WORK REQUIRED
Of all the entries below, retype only the lines from the one with "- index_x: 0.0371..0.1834" through the one with "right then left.", exactly as they appear.

Records from a data collection
———

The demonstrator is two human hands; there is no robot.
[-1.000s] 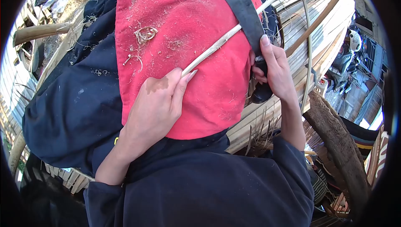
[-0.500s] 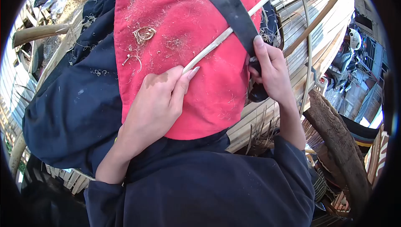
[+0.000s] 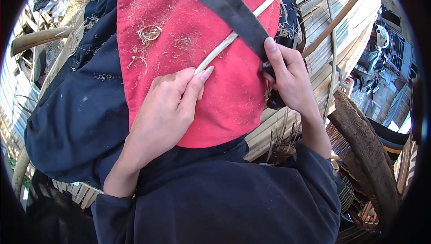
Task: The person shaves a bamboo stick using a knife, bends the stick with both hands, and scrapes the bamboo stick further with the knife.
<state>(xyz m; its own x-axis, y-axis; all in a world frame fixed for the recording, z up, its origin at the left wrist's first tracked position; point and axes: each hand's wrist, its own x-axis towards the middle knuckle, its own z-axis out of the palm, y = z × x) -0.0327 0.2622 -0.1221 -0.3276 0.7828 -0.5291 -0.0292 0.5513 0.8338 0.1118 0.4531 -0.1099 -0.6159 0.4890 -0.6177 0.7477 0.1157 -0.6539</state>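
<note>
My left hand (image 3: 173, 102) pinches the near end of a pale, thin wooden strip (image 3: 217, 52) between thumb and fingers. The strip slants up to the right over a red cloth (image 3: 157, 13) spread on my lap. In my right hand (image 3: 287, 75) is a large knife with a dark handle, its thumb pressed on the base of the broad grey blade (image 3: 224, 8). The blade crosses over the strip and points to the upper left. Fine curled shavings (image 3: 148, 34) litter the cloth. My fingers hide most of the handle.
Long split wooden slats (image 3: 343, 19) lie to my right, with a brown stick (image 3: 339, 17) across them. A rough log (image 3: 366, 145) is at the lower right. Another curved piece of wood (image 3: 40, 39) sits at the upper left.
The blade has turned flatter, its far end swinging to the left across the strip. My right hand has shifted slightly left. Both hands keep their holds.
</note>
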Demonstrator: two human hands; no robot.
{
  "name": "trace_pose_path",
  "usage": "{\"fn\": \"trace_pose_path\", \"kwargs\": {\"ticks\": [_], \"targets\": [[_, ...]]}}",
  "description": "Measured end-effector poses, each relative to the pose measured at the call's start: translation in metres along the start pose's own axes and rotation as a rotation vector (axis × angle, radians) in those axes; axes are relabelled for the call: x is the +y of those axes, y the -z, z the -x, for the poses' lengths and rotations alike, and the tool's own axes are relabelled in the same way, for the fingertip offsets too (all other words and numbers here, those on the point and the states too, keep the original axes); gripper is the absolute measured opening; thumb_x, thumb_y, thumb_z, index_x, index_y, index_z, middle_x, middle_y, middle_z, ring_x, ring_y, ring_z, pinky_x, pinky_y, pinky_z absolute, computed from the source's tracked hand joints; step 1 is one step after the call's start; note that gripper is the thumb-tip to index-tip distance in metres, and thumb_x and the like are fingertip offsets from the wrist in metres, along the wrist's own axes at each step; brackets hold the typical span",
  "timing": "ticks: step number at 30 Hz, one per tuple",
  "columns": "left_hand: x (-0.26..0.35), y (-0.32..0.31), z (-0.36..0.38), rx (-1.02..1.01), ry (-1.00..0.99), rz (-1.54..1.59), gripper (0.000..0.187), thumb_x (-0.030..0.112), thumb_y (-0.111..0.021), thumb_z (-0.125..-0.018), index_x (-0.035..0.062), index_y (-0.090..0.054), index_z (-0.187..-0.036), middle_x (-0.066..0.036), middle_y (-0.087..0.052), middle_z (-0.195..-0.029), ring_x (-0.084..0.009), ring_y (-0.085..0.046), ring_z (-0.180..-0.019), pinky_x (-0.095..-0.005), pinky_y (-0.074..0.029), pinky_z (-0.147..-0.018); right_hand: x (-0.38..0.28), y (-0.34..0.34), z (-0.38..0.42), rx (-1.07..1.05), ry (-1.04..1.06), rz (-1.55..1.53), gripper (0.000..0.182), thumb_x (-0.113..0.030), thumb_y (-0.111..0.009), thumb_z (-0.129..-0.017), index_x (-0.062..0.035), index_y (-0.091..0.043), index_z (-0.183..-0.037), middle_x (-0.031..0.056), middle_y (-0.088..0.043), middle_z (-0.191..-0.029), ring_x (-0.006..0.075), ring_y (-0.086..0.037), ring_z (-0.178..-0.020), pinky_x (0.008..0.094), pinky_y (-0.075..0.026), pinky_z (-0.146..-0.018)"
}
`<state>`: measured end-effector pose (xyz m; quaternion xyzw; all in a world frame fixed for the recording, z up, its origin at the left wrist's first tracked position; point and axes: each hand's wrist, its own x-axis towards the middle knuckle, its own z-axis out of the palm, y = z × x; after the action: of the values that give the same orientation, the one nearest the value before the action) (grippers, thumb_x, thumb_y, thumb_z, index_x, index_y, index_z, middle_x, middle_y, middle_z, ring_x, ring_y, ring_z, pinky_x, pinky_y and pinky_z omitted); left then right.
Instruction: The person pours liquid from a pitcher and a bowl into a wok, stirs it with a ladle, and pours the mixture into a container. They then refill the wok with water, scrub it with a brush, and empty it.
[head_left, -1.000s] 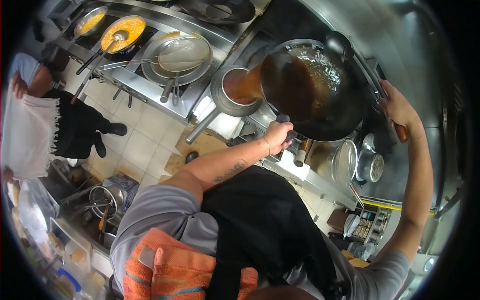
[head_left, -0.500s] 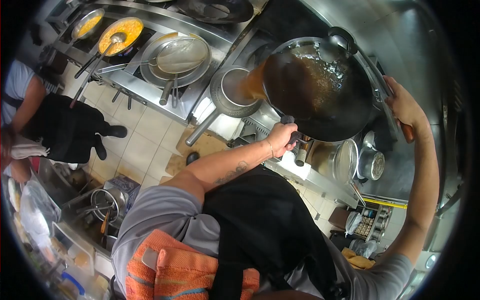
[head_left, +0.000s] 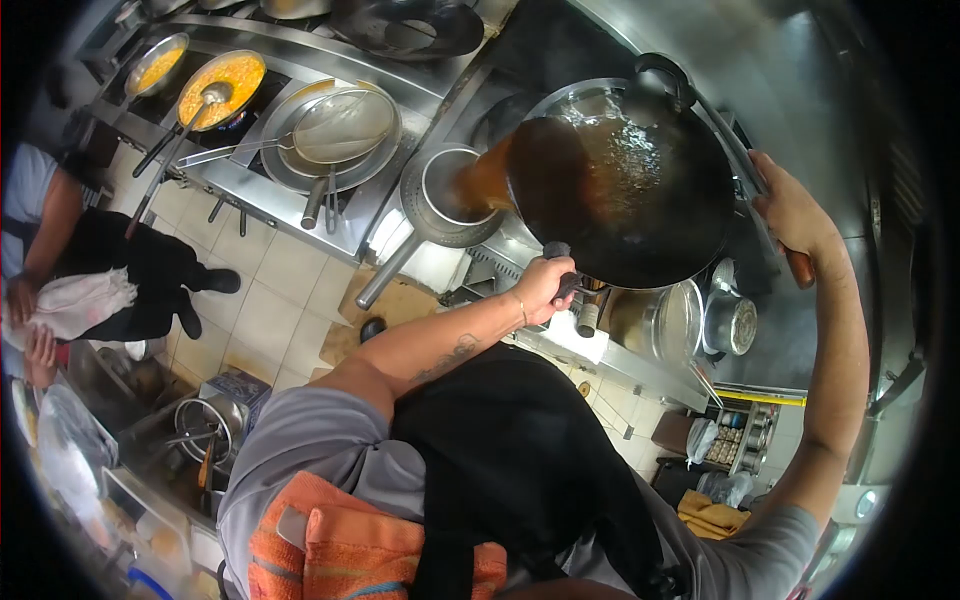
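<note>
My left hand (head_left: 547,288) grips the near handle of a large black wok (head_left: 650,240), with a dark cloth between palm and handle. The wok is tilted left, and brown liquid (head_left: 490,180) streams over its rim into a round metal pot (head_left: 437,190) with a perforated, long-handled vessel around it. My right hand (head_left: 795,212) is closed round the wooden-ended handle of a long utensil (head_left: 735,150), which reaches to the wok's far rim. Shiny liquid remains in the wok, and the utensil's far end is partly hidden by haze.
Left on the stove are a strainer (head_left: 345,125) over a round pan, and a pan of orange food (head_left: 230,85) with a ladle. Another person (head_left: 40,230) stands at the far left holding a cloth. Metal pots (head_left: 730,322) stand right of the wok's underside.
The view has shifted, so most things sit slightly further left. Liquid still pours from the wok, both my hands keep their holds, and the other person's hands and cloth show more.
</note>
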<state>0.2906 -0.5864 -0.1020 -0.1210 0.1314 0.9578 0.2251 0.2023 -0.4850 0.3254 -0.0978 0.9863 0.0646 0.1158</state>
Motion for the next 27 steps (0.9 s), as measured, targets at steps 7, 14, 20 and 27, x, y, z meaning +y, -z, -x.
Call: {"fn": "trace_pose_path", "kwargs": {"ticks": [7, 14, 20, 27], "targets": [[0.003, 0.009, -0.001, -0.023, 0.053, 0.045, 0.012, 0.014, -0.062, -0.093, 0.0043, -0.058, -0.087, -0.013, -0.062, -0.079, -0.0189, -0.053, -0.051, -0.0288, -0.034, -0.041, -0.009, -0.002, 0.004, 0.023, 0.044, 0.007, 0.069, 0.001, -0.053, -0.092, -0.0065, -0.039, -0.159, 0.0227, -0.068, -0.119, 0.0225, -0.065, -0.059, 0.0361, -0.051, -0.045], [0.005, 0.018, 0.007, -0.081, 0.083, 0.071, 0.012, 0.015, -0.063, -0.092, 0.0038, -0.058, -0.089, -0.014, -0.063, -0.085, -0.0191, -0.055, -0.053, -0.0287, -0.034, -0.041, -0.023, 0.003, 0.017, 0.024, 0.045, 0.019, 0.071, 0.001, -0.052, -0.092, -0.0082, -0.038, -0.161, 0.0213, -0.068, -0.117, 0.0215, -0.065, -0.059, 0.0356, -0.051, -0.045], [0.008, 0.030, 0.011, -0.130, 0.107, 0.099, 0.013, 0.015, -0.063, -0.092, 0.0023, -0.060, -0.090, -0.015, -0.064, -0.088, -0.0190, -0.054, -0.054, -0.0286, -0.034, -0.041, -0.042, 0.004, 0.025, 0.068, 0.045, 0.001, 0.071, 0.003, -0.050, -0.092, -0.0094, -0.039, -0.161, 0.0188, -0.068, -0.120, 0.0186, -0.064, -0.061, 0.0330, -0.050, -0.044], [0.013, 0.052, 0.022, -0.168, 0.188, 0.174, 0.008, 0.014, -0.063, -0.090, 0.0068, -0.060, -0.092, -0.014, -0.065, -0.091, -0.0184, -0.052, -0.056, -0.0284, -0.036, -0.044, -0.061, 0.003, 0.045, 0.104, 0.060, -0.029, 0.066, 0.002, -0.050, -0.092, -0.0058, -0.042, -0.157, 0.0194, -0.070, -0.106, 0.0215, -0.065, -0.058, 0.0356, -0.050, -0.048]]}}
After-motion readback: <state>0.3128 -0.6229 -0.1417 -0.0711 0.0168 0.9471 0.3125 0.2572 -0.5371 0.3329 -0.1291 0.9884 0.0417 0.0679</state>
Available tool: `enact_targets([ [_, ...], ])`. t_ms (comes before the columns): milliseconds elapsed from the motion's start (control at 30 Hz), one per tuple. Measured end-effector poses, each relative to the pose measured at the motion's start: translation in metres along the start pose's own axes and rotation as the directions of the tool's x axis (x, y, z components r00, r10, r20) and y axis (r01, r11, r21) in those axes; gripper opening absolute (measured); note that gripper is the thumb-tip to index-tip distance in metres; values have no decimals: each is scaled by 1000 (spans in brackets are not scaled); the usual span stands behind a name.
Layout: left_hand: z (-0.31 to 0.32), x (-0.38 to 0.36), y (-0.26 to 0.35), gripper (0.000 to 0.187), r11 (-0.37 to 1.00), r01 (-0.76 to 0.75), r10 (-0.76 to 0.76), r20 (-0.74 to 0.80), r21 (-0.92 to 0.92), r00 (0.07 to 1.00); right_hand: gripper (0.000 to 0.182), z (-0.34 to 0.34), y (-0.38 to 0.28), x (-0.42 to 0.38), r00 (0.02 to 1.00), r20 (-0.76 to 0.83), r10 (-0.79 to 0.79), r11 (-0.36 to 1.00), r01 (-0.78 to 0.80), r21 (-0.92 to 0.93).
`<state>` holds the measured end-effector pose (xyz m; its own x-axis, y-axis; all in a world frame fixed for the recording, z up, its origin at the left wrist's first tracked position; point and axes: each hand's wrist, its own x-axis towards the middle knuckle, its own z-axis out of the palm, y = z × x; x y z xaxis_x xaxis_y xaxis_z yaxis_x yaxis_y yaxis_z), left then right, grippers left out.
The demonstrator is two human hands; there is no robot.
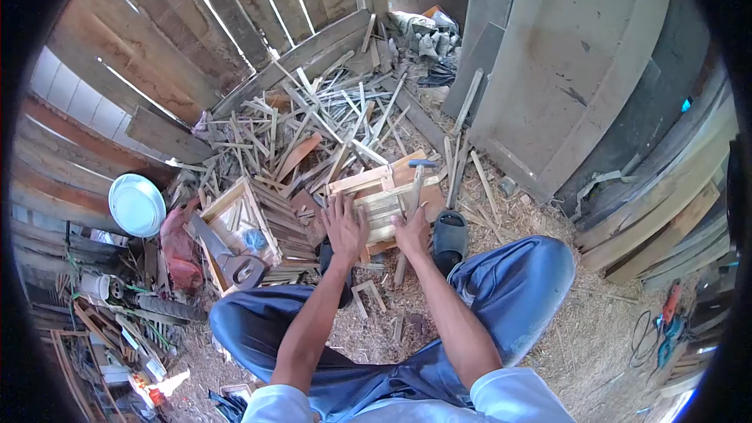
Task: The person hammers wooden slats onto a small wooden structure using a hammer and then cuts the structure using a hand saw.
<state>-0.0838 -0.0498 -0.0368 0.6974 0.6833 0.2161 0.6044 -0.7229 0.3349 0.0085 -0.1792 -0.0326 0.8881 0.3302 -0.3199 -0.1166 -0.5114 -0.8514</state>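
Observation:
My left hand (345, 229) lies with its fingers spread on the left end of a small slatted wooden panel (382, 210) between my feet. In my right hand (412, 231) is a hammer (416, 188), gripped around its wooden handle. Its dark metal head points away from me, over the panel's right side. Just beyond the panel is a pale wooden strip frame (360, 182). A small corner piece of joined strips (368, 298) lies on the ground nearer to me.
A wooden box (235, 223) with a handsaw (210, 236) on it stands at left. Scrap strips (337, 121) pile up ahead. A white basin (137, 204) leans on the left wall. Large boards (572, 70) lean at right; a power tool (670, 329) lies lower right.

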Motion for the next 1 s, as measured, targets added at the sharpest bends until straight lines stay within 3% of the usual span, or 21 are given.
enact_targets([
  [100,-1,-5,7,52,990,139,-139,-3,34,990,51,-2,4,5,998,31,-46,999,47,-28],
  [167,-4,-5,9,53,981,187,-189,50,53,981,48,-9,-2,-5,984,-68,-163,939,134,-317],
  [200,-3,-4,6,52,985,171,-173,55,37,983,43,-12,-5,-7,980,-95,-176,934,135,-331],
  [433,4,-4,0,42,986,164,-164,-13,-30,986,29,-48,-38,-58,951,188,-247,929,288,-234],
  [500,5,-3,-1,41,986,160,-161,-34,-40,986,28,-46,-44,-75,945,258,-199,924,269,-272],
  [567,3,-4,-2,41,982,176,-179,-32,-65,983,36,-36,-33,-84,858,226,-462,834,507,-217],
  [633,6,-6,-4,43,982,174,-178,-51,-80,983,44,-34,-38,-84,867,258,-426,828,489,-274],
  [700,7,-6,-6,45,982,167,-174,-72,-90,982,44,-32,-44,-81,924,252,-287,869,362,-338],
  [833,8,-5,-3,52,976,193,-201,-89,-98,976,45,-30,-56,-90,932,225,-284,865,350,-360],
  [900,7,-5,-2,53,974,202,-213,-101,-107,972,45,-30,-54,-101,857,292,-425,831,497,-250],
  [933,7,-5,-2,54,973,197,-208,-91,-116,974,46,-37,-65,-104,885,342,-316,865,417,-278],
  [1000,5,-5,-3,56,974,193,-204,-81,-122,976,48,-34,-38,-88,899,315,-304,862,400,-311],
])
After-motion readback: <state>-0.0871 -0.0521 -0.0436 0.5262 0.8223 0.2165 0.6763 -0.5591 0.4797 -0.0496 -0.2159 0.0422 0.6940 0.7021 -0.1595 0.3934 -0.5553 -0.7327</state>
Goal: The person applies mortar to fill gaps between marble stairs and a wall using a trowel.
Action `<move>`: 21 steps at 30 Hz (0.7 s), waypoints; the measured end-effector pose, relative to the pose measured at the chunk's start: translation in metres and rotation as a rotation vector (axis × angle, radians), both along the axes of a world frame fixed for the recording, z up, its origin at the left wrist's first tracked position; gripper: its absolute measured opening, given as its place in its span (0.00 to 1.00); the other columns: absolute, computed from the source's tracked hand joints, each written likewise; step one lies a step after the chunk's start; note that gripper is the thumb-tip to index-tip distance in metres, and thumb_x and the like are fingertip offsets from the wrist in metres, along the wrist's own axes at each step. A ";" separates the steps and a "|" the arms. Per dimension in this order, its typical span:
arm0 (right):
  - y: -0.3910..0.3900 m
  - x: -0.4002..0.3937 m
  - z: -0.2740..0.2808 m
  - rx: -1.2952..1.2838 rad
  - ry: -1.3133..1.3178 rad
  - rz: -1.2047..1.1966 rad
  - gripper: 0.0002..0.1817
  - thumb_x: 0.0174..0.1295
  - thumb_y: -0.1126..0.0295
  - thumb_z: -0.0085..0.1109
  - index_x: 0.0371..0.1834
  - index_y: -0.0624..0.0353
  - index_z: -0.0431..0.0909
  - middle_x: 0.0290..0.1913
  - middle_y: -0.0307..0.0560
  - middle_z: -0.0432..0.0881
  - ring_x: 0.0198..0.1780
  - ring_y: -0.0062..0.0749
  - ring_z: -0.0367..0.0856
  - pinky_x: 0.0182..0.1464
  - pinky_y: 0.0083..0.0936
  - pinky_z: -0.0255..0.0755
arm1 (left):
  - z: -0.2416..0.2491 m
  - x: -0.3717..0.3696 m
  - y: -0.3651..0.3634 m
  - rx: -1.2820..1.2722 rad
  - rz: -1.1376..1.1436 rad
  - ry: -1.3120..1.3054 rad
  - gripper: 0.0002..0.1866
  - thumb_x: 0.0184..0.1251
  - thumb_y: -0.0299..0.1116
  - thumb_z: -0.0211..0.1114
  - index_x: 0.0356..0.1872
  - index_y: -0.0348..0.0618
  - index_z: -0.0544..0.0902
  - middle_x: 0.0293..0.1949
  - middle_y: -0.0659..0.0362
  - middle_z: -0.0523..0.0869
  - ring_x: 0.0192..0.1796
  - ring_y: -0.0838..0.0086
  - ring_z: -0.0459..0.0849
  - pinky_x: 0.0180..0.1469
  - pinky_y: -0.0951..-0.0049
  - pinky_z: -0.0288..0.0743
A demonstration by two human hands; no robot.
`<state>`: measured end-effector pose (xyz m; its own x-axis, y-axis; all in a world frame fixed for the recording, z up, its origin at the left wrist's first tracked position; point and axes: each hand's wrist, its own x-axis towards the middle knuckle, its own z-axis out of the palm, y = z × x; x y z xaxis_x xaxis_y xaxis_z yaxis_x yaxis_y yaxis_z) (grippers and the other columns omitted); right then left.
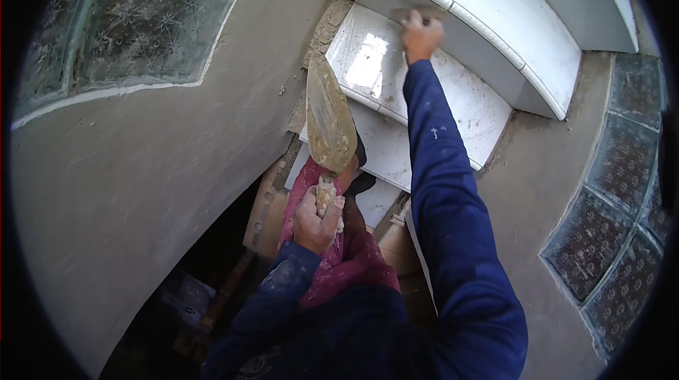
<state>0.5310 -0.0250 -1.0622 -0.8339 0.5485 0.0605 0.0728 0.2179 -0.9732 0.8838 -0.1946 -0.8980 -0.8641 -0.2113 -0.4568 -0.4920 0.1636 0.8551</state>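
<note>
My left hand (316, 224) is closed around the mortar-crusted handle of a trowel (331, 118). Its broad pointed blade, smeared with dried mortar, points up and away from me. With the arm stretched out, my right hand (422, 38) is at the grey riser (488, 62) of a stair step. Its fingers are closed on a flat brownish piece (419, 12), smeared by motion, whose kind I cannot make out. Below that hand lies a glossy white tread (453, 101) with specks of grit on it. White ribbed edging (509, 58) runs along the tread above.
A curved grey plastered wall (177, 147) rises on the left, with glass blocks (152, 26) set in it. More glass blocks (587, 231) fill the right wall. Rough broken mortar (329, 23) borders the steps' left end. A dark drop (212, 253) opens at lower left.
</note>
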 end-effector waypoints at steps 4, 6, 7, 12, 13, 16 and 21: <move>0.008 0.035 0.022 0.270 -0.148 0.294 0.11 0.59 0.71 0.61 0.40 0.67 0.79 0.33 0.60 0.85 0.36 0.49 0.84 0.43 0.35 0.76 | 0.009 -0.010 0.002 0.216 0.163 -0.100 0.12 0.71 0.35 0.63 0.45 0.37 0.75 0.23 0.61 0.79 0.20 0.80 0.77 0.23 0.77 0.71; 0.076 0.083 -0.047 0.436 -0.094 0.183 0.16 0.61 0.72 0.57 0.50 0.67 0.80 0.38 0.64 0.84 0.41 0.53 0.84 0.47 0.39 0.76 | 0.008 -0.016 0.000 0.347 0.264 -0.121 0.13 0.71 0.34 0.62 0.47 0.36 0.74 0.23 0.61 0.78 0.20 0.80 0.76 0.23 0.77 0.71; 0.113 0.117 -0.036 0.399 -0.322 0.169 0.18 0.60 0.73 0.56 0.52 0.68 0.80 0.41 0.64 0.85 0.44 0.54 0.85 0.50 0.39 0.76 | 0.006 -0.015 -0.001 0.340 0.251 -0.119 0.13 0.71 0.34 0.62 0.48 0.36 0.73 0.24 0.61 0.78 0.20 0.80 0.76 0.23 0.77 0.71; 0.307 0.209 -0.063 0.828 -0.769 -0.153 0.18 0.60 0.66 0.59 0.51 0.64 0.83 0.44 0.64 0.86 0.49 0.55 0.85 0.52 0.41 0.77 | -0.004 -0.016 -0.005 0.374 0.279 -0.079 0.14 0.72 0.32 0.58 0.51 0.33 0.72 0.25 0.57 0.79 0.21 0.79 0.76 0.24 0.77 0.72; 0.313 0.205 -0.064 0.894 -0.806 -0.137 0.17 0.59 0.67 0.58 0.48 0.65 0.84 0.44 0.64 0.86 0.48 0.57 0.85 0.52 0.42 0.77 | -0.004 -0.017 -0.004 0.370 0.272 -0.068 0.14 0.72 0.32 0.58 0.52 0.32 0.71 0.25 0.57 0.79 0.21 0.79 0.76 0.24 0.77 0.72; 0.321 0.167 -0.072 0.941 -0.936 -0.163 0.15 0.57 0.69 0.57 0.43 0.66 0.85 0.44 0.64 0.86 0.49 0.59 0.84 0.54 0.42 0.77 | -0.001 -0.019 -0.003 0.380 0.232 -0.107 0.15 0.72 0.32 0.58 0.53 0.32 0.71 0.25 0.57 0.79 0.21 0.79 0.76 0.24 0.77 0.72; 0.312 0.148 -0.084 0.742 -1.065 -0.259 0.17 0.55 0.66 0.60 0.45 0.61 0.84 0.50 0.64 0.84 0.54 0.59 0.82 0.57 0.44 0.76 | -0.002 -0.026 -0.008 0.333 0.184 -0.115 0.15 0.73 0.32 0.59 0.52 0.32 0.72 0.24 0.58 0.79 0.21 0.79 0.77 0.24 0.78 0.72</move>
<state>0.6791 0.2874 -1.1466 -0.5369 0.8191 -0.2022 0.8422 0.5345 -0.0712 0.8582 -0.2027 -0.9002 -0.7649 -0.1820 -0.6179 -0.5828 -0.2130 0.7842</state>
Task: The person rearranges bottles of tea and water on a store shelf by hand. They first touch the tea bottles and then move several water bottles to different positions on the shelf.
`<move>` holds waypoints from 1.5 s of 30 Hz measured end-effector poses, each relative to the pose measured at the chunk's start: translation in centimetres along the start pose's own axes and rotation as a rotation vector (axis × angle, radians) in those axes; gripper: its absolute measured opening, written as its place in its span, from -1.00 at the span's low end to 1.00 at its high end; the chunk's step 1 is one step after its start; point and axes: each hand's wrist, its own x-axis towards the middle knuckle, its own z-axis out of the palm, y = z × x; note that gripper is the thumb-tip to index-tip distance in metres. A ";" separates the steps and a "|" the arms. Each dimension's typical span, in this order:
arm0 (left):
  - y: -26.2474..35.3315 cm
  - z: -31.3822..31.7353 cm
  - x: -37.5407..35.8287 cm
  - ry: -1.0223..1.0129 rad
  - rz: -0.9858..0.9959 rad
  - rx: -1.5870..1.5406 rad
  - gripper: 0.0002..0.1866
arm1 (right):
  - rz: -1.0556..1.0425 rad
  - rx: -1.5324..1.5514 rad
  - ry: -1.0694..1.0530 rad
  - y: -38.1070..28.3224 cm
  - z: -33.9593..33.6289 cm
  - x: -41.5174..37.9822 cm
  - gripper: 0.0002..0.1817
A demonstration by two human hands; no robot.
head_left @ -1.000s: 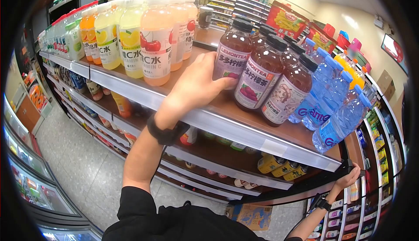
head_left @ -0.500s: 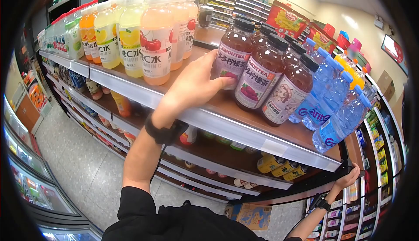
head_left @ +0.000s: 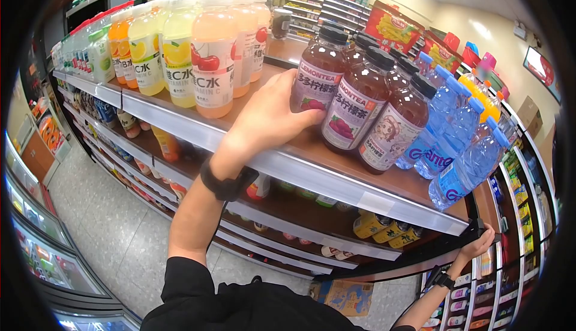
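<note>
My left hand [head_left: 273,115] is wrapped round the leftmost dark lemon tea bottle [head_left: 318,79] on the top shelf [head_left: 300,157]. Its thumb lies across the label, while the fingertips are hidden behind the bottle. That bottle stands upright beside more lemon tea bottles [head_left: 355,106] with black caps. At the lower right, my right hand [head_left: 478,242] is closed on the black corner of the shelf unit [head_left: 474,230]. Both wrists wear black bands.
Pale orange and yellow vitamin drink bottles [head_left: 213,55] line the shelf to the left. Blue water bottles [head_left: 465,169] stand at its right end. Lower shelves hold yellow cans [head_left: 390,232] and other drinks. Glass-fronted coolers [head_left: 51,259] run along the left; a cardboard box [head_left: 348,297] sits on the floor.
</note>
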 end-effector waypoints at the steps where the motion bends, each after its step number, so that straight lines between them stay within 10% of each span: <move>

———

SOLUTION
  - index_x: 0.0371..0.1834
  - index_y: -0.0624..0.0353
  - index_z: -0.0431..0.0909
  - middle_x: 0.0290..0.1913
  - middle_y: -0.0307..0.0560
  - middle_z: -0.0432..0.0881
  - ring_x: 0.0198..0.1780
  - ring_y: -0.0062..0.0749
  - ring_z: -0.0367..0.0856
  - pinky_x: 0.0182..0.1464
  - pinky_y: 0.0083..0.0936
  - pinky_z: -0.0255..0.0755
arm1 (left):
  - z: -0.2416..0.2491 m
  - x: -0.3717..0.3696 m
  - y: -0.3651..0.3634 m
  - rx: -1.2820..1.2722 rad
  - rz: -1.1376..1.1436 rad
  - ry: -1.3120..1.3054 rad
  - gripper: 0.0002..0.1866
  - thumb_x: 0.0184..0.1251
  - thumb_y: -0.0299..0.1116
  - thumb_z: -0.0211..0.1114
  - index_x: 0.0356..0.1872
  - index_y: -0.0348..0.0618
  - index_z: -0.0544..0.0902
  - middle_x: 0.0293..0.1949
  - middle_y: -0.0659..0.0362
  - middle_z: -0.0523..0.0869
  - ring_x: 0.0192..0.1796
  - ring_y: -0.0838..0.0086
  - ring_z: -0.0459..0.0849
  - pinky_x: 0.0180..0.1469
  - pinky_y: -0.0951..-0.0049
  - pinky_z: -0.0288..0.0743
A demonstration by two human hands; no robot.
`<state>`: measured end-effector pose (xyz m; its own x-axis, y-axis; all in a world frame fixed for the recording, z up, its origin at the left wrist's first tracked position; point and axes: each hand's wrist, its own x-axis towards the middle knuckle, its own z-axis out of the palm, y = z × x; x y z xaxis_x xaxis_y xaxis_z yaxis_x yaxis_y yaxis_z) (grippers and the other columns omitted); right then left.

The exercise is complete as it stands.